*What is required*: Please keep the pictures out and write out exactly the lines from the first in the data below through the one containing "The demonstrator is", both included.

━━ The data ━━

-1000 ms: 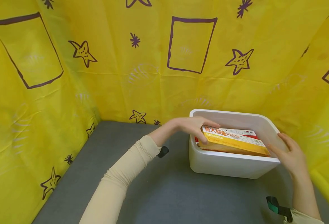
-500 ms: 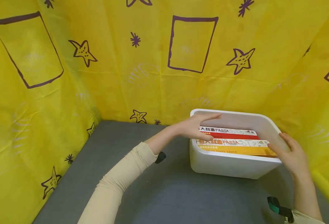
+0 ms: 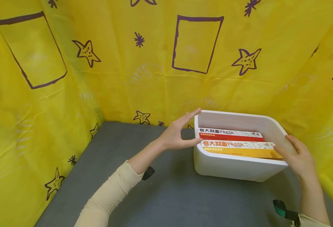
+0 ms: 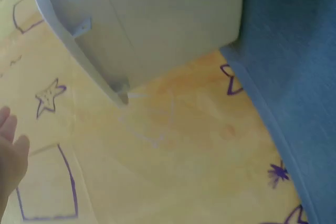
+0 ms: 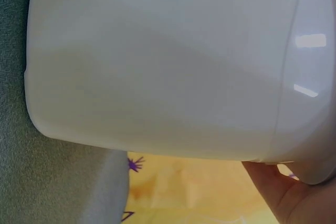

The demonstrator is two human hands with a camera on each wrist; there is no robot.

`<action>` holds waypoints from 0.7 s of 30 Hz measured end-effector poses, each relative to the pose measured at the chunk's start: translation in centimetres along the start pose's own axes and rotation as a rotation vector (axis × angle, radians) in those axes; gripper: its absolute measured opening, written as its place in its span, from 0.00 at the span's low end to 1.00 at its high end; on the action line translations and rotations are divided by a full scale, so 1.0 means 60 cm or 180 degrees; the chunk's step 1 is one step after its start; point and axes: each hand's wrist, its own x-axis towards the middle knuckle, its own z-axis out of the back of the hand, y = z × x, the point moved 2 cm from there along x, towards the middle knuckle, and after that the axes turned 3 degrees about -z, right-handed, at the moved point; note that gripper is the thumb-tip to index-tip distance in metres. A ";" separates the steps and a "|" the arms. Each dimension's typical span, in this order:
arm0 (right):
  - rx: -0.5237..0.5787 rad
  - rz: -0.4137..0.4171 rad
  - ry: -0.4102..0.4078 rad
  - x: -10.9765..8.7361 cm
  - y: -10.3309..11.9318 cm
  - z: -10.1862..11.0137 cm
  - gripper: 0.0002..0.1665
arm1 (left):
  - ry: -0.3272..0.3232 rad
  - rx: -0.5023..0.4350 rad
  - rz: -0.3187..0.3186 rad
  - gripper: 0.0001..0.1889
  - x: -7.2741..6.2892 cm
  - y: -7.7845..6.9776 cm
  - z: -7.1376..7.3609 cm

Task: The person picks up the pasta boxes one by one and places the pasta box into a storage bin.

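A white plastic storage bin stands on the grey surface. Inside it, two pasta boxes lie side by side: a red-and-white one labelled tomato sauce at the back, and a yellow-and-white one in front. My left hand is at the bin's left end, thumb and fingers spread apart, fingertips near the rim. In the left wrist view the left hand shows only partly. My right hand holds the bin's right rim, thumb on the inner side near the yellow box's end.
Yellow cloth printed with starfish and frames hangs at the back and both sides, close behind the bin. The grey surface extends to the left and front. Dark straps are on the wrists.
The yellow box, tilted up under my left hand a second ago, now lies level beside the red box. My left hand has let go and moved left to the rim. The right hand stays put.
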 end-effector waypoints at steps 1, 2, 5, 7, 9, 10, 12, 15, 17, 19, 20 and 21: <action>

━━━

*Output of the task*:
-1000 ms: 
-500 ms: 
+0 ms: 
+0 ms: 
+0 ms: 

The demonstrator is two human hands with a camera on each wrist; there is no robot.

Nothing more remains to be done for this exercise.